Required action: Beginning with the top line of the listing below, give again every line up to and including the line with "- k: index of"; pictures do not belong in the copy.

Input data:
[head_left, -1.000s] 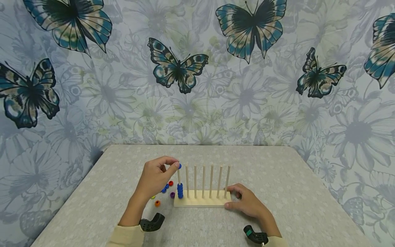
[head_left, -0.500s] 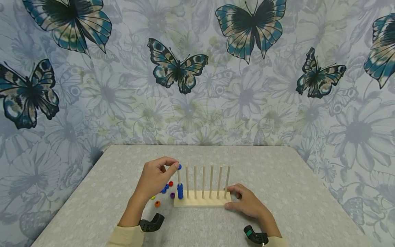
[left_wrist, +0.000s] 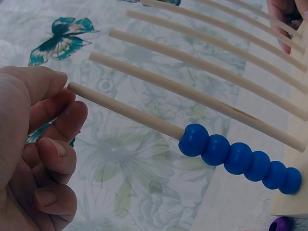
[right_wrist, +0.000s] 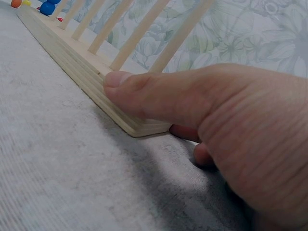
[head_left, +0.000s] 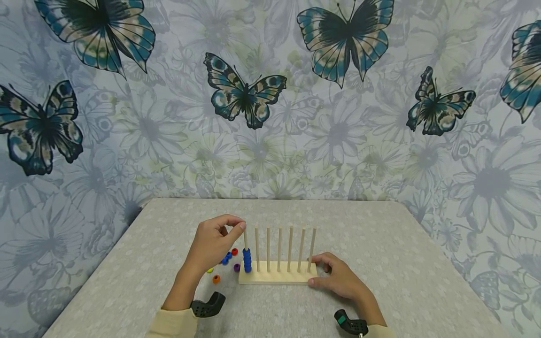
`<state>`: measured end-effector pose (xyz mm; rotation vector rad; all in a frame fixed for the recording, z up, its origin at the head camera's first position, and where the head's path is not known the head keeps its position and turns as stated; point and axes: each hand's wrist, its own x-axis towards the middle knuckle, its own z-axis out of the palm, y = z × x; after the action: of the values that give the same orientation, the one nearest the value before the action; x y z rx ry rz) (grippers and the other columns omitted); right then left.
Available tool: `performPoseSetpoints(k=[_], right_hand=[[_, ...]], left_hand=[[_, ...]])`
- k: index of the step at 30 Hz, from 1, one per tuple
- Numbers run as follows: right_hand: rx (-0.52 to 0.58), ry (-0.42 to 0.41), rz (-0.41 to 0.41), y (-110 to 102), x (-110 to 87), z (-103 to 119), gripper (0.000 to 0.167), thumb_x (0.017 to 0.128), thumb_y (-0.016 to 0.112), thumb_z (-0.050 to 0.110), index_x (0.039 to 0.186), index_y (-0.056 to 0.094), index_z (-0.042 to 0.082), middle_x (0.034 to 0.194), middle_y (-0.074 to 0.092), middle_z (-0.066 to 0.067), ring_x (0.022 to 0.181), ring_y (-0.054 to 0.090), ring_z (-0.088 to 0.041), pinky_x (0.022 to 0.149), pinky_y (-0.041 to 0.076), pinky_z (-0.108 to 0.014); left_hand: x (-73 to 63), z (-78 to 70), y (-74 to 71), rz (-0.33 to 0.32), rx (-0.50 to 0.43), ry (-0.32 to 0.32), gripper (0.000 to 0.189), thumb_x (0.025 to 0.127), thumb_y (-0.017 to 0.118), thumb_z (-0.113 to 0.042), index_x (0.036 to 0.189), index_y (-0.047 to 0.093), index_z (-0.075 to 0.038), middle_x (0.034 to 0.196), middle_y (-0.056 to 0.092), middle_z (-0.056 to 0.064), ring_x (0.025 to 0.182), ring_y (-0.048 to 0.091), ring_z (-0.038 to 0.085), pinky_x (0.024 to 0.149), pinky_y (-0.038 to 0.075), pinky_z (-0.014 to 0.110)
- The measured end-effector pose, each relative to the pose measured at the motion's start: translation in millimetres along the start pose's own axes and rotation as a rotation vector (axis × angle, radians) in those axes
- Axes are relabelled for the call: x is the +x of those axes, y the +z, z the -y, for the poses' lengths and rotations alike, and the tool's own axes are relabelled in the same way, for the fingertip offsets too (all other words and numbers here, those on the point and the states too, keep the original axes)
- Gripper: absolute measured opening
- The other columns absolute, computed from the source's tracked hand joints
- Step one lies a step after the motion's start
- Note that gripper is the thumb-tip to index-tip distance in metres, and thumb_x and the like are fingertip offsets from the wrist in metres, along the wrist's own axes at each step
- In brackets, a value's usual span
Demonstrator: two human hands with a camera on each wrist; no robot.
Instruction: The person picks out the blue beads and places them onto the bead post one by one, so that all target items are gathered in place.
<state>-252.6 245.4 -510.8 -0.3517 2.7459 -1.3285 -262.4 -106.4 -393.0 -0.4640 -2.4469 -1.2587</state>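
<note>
A wooden peg stand (head_left: 276,278) with a row of upright pegs rests on the table. Its leftmost peg (left_wrist: 127,111) carries a stack of blue beads (left_wrist: 239,158), down against the base. My left hand (head_left: 214,241) is at the top of that peg, fingertips right at its tip and no bead between them; the other fingers are loosely curled. At the opposite end, my right hand (head_left: 338,278) grips the base of the stand, thumb (right_wrist: 144,94) on the near side and fingers around the far side, partly hidden. The other pegs carry no beads.
Left of the stand lie loose beads: an orange bead (head_left: 216,279), a purple bead (head_left: 237,267), a red bead (head_left: 234,252), some blue beads (head_left: 226,259) and a yellow one partly behind the left wrist. A butterfly-patterned backdrop (head_left: 338,155) rises behind the table (head_left: 363,225).
The blue bead that my left hand held at the peg's top has been let go and slid down onto the stack. Both hands have stayed in nearly the same place.
</note>
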Motion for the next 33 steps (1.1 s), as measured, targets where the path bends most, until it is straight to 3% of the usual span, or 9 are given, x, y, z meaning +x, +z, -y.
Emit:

Response below:
[head_left, -1.000s] 
[head_left, -0.500s] 
[left_wrist, +0.000s] 
[right_wrist, +0.000s] 
[head_left, +0.000s] 
`<state>`: measured end-effector pose (xyz mm; rotation vector rad; all in a frame fixed for the recording, z up, its origin at the head camera's first position, and where the head's path is not known the head keeps its position and turns as stated; point and axes: each hand's wrist, its own x-axis towards the middle knuckle, its own z-axis out of the palm, y = z × x; after the action: of the values that give the same orientation, the one nearest the value before the action; x y z rx ry rz) (grippers and the other columns omitted); right then left.
Available tool: `performPoseSetpoints(k=[_], right_hand=[[_, ...]], left_hand=[[_, ...]])`
- k: index of the step at 30 Hz, from 1, one per tuple

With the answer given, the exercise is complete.